Until January 2012 I was routing negative. I didn’t even know what RIP, OSPF, BGP stood for. I was trying to explain to an employee of L3 who was a Cisco router geek why you should never route on a firewall…because there are ignorant admins like me who don’t know how to fix routing problems on a firewall. And if routing fails, the whole network fails. He said “It’s not rocket science (you idiot – was implied)”. His routing team then spent the next week trying to get OSPF going and failing miserably. Telecom calls had me in tears laughing. Now I knew I would never route on a firewall.
Until 2 months ago I barely knew how RIP worked. I just knew that you never dynamically route on a firewall….well on a CheckPoint. WHY? Basically because its hard to configure, debug and sometimes just doesn’t work. Check Point knew this too that’s why they bought Nokia IPSO so they could incorporate their version of dynamic routing into GAIA.
Well, its been a long journey and I’m not there yet, but this is what I’ve learned in the past two month. Prior to GAIA dynamic routing was $$$$ so no one did it. Now its free and people are turning it on. Its been a eye opener for me I gotta admit. Overall dynamic routing is not hard, but getting to work with all the other components internal and external has been a battle. Especially clustering.

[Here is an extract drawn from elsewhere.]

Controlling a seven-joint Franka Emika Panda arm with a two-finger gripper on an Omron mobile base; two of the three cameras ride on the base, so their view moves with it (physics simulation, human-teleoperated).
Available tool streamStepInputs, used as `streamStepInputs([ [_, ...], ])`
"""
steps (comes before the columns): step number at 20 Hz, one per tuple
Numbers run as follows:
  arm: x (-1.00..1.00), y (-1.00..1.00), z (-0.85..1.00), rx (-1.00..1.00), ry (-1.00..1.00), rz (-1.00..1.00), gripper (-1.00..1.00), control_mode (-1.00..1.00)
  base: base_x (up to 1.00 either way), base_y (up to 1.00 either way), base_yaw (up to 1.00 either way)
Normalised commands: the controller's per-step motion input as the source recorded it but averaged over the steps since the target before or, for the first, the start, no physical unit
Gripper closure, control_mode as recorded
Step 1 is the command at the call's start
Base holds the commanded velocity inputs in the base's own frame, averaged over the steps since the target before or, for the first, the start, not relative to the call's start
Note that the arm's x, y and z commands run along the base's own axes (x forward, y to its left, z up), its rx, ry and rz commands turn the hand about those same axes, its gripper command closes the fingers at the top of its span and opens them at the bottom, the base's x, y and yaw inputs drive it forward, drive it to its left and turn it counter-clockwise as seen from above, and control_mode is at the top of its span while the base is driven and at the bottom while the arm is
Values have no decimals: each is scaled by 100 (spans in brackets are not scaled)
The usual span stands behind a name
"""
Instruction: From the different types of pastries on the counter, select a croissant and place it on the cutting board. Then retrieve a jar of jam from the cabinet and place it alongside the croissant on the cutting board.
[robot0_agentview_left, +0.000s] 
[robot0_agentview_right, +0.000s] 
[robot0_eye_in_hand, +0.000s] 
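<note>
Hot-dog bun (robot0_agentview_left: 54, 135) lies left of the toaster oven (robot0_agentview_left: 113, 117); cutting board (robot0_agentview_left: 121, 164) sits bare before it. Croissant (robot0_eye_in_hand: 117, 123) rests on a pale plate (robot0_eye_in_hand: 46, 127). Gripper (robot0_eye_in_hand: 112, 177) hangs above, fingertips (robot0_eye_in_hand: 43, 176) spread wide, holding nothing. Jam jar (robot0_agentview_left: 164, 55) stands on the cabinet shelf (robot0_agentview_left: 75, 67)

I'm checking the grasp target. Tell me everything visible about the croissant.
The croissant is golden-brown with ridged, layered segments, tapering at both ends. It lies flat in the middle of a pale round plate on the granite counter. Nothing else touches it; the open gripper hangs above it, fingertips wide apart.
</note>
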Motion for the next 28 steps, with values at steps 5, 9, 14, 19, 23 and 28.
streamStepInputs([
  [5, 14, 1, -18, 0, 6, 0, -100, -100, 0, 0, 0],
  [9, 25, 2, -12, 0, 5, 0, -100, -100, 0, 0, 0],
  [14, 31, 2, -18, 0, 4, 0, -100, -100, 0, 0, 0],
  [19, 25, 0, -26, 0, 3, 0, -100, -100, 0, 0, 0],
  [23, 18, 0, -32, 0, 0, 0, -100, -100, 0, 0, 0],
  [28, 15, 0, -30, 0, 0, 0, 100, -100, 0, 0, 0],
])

Why Do We Dynamically Route Uncle Dreez? Well, my little static routing grasshopper let me share this with you. In my diagram below we have a general HA environment. Two data centers going to two ISPs. You can clusterXL across the data centers as long as the sync line has low reliable latency. In this diagram some newbie Windows geek decided to add a new subnet (10.5.0.0/24) and put a PC on it. When the user browses the Internet the packets gleefully follow the default route….but what about the return packets? The firewall and other components don’t know about 10.5.0.0.
Phase 1 RIP:
Back in the days when I had hair they solved this problem with a protocol called RIP. Really simple. RIP enabled components broadcast their entire routing tables to their local subnet every 30 seconds. Routing gateways would then turn around and send the RIP updates (full routing tables) out all of its interfaces. Basically dynamic routing spam. RIP was OK when routing tables were small, but as routing tables grew this tsunami wave of routes would overwhelm the core router tables as every mom and pop RIP component blasted their routes and it propagated into the core. On large networks, 30 hops away took 900 seconds and by the time routes got to the other side, the route might be down again. Slow, memory sucking (but simple). Almost like Windows 8 without the simple. Oh yeah, because its so simple it does very little checking for infinite routing loops. Yet another similarity to Windows 8 – endless CPU sucking loops.
Phase 2: OSPF
The one big improvement OSPF contributed was a Designated Router (DR). Every subnet that had a router gateway (between two subnets) had a Designated Router assigned (DR). The DR (and also Backup DR, if two paths) was the target of all routing updates. Now the firewall may have 10 directly connected routers, but only 2 of them are a DR and BDR . The DR and BDR are known as OSPF ‘neighbors’. The firewall will get and send routing tables and Link State Announcements (LSAs) (e.g. “network 10.2.1.0/27 is down”) to its OSPF neighbors (well, I watered this down a bit but close enough to get you going.)
So instead of having thousands of mother-in-laws yelling at you whining about their life since Day 1, all routing updates go to 1 destination DR on the subnet. The DR’s would then talk to each other exchanging routes. If a DR fails, then use the BDR. Updates are limited to (1) full routing tables every 30 minutes or so (2) The DRs use small 75 byte LSA messages between them if a route goes down (“Hey 10.2.1.0/27 is DOWN!”) so the chatter is minimal compared to the RIP mother-in-laws.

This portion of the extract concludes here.